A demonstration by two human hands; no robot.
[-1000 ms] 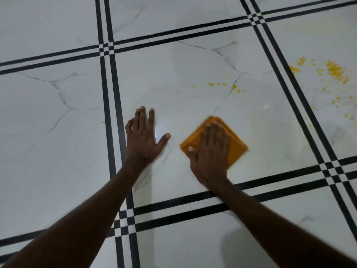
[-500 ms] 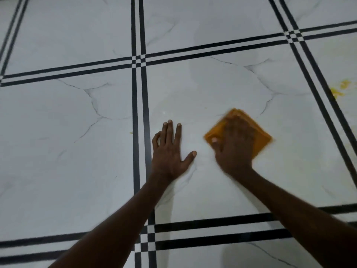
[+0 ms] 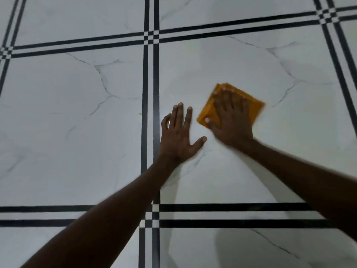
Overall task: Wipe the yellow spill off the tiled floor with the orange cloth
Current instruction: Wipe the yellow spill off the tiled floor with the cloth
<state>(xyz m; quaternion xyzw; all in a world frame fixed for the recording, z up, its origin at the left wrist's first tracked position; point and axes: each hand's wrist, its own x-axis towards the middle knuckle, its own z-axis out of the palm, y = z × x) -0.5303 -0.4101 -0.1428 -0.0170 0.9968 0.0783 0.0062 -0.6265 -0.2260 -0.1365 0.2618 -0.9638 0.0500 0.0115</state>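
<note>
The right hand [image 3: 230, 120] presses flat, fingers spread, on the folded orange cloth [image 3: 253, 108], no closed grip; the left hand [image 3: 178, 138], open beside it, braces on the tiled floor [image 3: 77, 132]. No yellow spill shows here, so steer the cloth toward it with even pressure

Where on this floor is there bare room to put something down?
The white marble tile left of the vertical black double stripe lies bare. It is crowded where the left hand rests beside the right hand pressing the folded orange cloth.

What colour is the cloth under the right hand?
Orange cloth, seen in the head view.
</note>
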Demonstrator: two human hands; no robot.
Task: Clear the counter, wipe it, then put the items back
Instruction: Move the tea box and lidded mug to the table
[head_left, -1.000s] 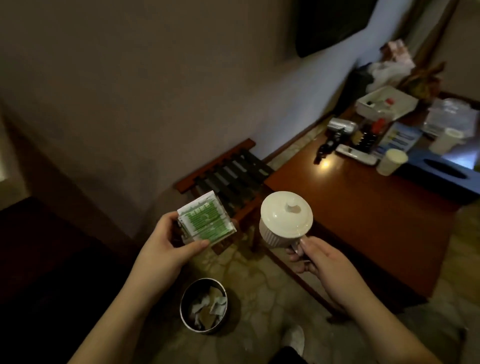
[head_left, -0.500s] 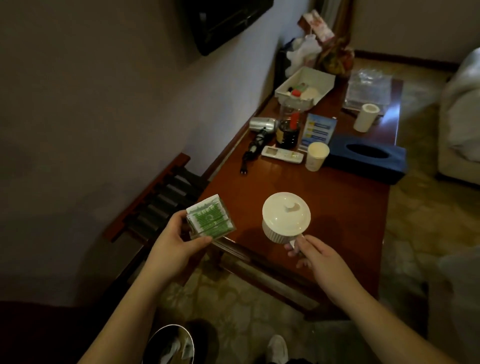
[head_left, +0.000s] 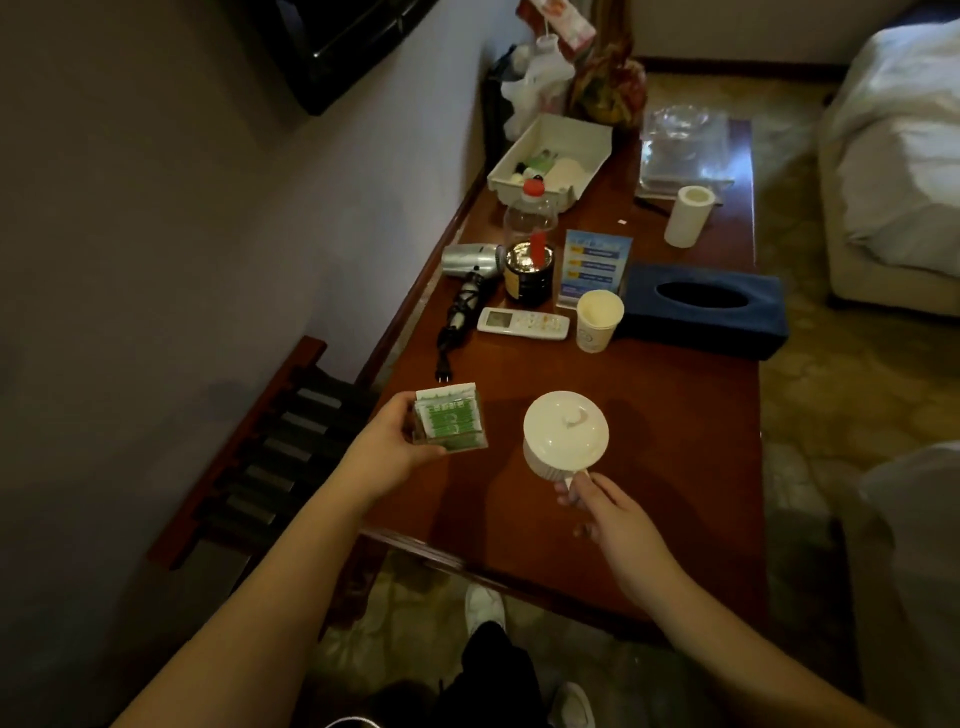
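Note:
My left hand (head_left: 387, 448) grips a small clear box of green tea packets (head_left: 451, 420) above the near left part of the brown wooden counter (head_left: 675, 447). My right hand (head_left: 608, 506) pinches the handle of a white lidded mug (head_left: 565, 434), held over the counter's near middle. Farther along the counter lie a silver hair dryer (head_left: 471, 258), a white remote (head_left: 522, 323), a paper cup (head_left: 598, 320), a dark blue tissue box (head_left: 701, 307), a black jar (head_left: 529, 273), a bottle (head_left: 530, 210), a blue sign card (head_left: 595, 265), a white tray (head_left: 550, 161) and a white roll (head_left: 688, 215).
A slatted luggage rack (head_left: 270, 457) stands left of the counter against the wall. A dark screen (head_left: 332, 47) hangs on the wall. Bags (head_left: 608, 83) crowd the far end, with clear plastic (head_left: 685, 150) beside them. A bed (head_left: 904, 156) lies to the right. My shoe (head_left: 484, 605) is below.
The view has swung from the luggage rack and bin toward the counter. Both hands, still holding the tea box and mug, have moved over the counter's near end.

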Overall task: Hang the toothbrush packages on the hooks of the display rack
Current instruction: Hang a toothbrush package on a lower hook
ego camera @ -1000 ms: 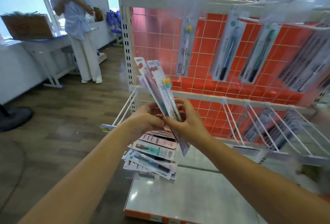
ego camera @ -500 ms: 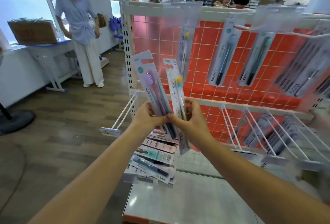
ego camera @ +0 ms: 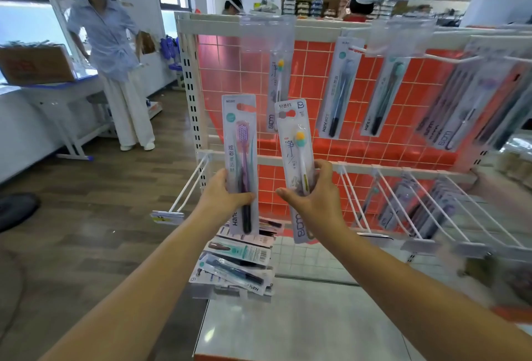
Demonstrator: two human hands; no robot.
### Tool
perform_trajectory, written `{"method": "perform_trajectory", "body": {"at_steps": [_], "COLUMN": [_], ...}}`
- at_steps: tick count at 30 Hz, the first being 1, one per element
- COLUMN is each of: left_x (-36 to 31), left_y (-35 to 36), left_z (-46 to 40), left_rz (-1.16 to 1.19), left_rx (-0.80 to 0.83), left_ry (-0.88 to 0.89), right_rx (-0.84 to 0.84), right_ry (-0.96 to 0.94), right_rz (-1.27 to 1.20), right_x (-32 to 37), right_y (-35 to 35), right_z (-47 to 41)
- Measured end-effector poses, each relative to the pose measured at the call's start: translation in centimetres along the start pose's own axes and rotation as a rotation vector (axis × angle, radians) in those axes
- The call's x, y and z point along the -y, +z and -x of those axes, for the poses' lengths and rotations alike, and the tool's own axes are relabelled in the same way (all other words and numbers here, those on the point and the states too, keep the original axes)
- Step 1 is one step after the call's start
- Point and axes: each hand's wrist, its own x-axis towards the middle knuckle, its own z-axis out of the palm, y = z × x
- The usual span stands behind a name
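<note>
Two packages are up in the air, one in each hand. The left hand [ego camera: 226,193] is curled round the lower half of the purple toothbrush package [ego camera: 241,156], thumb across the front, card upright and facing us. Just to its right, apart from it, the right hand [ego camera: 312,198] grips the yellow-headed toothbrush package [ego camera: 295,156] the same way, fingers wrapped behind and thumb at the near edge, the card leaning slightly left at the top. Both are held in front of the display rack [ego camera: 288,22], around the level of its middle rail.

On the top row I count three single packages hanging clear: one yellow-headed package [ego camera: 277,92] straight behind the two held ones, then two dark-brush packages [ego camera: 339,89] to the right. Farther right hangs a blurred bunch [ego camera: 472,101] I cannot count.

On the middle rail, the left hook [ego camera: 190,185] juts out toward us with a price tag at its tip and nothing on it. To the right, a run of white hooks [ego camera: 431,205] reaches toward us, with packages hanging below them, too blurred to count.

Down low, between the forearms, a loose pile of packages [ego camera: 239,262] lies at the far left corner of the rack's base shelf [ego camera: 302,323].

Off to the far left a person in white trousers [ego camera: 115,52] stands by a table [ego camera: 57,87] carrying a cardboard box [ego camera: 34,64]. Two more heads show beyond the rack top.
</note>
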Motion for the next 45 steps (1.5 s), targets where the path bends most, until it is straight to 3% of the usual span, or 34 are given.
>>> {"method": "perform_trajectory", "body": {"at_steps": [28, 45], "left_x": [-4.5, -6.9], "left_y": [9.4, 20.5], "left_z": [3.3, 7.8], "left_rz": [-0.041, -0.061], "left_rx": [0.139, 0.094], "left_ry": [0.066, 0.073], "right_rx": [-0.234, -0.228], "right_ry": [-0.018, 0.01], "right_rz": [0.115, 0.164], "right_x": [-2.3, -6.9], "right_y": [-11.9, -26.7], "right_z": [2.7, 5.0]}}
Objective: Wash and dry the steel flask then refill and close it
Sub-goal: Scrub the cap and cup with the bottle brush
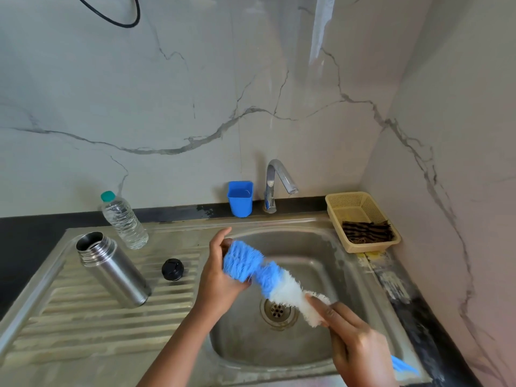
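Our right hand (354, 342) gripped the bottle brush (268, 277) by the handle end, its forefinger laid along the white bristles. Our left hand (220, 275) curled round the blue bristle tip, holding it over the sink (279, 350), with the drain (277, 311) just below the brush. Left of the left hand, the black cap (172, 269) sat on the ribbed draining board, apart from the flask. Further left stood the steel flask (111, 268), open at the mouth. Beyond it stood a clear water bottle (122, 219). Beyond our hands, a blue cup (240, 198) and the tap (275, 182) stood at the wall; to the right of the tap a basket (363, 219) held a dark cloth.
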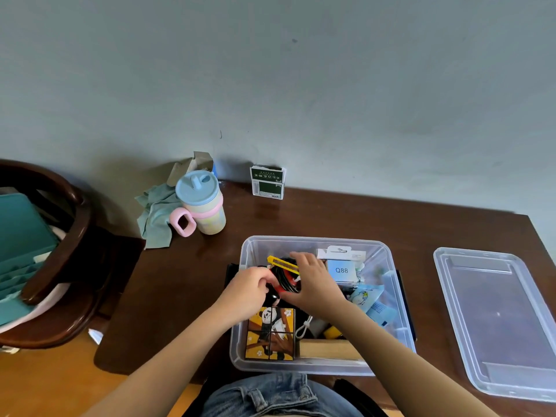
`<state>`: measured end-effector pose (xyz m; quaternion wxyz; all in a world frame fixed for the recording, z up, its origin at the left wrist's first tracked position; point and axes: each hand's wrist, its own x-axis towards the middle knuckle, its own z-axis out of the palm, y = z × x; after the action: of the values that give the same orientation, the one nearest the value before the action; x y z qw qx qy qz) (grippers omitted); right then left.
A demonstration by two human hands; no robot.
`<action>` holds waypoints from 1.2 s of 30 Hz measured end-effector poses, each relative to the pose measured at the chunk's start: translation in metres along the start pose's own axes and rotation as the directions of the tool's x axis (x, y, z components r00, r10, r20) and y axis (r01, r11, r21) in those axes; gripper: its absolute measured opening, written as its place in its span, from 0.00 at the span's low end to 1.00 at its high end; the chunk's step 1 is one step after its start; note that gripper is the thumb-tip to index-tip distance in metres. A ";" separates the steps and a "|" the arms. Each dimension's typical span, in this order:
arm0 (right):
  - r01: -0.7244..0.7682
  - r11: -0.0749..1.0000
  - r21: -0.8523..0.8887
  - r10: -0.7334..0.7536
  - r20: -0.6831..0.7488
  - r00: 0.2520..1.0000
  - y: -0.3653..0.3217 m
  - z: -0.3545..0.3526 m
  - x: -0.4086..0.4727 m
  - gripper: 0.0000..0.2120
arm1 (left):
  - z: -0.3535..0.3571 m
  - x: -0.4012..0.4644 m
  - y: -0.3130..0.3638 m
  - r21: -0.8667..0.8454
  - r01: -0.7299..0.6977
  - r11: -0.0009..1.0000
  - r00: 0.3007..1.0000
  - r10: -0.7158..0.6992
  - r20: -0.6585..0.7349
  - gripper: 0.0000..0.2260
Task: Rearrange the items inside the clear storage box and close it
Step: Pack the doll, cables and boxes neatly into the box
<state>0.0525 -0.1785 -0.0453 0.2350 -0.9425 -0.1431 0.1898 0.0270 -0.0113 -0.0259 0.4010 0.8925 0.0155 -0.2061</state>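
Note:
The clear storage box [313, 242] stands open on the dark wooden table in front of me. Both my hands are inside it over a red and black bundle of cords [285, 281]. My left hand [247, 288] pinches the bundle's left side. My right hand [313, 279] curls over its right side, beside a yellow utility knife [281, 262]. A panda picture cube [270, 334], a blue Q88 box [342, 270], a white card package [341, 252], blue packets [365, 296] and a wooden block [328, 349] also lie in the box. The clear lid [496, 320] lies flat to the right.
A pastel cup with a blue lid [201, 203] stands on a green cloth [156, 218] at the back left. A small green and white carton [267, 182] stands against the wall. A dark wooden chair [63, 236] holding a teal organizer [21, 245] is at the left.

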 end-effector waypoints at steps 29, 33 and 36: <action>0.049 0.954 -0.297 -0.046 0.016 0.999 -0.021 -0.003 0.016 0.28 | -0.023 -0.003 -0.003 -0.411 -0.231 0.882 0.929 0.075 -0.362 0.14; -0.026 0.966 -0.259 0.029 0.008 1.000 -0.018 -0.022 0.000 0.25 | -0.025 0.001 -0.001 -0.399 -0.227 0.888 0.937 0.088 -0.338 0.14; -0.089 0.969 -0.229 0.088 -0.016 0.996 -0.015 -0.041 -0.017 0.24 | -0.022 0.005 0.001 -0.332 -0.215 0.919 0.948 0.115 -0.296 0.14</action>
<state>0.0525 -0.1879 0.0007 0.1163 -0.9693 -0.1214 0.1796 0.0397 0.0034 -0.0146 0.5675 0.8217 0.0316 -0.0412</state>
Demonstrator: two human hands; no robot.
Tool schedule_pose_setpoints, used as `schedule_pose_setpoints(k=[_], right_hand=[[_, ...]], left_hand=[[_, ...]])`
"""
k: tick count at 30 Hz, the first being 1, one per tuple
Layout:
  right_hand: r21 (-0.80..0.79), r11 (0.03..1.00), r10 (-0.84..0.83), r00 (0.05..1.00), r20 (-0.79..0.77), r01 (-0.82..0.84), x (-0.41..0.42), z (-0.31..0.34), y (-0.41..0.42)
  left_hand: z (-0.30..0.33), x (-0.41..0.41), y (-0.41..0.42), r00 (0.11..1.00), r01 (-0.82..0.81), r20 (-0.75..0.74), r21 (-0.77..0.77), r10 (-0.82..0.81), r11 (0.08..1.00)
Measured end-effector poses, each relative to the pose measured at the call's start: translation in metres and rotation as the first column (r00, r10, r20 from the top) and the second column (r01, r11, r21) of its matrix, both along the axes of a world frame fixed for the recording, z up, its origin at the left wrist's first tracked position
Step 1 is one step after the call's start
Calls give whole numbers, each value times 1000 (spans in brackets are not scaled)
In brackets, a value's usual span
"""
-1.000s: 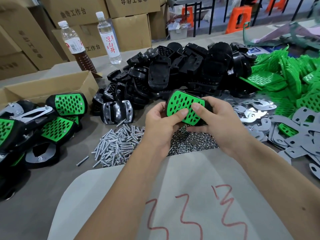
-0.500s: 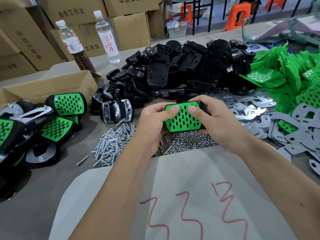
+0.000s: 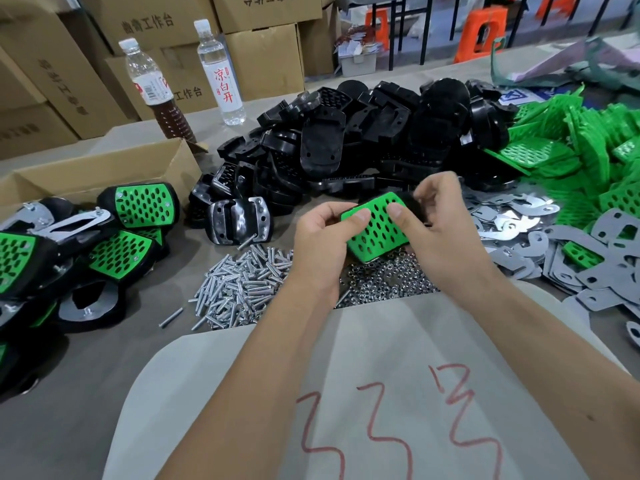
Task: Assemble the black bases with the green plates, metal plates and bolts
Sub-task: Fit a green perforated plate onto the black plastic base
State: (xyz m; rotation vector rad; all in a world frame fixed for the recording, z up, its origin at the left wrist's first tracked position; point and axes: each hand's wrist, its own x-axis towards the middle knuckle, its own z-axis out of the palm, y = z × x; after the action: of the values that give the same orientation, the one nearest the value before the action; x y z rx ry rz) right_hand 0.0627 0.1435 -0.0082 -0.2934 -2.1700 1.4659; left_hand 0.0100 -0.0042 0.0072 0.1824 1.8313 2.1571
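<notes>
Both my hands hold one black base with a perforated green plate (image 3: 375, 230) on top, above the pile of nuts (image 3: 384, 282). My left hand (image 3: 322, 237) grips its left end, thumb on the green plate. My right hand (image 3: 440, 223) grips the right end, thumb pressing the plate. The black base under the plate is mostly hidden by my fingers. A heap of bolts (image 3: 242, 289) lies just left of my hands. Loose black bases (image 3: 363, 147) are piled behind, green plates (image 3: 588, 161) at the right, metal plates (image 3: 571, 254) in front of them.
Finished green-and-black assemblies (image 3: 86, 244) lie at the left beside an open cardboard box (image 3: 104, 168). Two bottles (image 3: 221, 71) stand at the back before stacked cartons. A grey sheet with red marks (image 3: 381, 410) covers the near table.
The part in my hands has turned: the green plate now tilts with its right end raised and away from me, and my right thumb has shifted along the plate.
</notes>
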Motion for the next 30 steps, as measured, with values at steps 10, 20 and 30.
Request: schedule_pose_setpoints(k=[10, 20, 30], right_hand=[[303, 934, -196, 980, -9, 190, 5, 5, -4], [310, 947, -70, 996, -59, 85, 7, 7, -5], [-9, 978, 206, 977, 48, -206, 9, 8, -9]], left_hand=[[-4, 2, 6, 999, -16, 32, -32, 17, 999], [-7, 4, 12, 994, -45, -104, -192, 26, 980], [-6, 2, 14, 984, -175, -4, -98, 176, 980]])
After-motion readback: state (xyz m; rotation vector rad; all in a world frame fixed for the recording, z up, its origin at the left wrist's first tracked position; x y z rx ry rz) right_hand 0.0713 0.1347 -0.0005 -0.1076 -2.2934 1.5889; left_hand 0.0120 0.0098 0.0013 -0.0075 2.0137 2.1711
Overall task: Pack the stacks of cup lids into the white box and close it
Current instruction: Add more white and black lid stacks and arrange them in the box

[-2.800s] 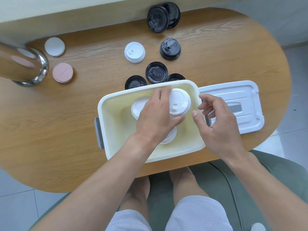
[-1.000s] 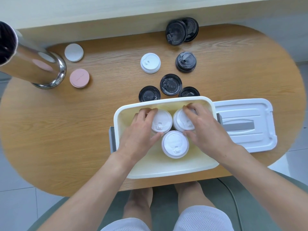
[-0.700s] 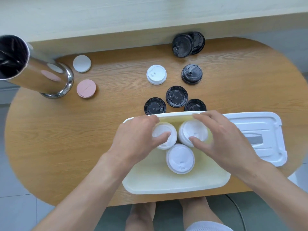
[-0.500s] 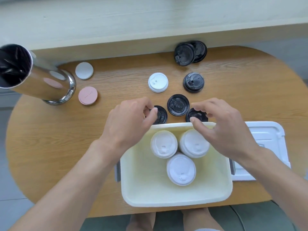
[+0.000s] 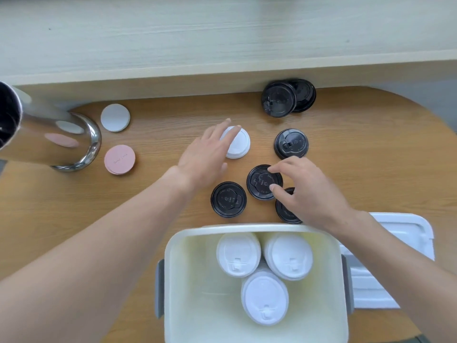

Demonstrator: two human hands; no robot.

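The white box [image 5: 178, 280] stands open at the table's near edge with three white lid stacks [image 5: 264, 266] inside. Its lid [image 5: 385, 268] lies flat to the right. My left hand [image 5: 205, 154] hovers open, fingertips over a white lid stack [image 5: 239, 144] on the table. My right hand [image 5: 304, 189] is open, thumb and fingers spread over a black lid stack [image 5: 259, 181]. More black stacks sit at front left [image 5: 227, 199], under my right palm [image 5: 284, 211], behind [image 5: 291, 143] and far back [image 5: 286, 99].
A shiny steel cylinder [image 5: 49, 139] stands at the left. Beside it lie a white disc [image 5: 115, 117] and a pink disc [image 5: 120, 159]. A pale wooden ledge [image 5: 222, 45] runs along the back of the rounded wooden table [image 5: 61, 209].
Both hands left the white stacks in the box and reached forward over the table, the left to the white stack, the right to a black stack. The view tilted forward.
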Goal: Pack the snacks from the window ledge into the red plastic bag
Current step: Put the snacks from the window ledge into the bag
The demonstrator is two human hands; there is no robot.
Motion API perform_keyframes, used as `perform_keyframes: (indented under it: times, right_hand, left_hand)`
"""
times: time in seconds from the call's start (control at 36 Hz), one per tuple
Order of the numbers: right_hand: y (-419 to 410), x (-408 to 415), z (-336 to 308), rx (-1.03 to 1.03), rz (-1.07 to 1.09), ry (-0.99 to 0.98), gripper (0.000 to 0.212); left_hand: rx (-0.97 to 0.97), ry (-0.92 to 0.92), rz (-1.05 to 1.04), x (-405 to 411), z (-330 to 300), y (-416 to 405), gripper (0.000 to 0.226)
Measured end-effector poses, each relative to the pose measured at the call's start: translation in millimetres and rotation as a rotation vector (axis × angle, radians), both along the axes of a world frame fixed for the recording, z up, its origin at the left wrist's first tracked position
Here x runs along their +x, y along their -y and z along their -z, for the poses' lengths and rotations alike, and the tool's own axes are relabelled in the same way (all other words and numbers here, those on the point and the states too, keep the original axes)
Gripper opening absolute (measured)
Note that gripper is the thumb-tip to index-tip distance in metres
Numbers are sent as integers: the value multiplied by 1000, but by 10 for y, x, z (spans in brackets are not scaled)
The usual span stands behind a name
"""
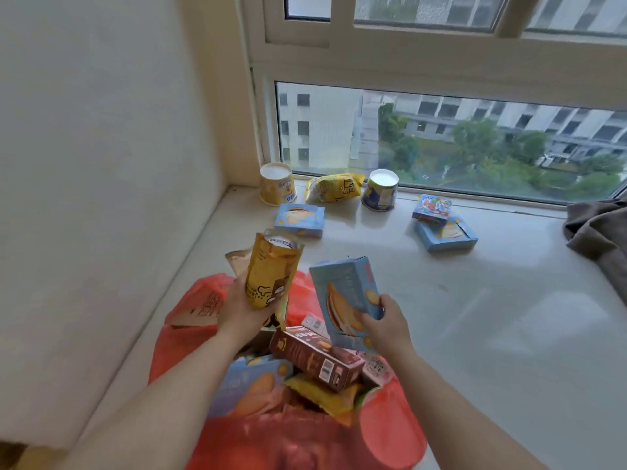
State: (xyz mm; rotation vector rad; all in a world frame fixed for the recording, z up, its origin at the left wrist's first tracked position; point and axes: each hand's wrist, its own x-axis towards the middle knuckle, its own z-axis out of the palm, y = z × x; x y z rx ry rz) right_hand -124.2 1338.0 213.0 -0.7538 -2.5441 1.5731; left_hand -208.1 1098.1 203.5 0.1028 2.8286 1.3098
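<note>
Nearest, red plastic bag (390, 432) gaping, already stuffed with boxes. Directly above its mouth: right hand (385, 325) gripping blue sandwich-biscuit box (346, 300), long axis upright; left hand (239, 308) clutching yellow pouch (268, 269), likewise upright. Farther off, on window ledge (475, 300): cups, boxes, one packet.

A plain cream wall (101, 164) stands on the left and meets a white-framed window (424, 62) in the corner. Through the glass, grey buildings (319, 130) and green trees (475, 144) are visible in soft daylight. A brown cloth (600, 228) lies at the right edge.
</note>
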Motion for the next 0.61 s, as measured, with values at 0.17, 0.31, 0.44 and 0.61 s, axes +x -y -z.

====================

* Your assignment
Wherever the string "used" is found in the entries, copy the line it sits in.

* Response to the exercise
Tool schedule_pose_setpoints, used as `schedule_pose_setpoints(k=[_], right_hand=[[_, ...]], left_hand=[[_, ...]])`
Motion API perform_keyframes, used as `perform_keyframes: (indented under it: times, right_hand, left_hand)`

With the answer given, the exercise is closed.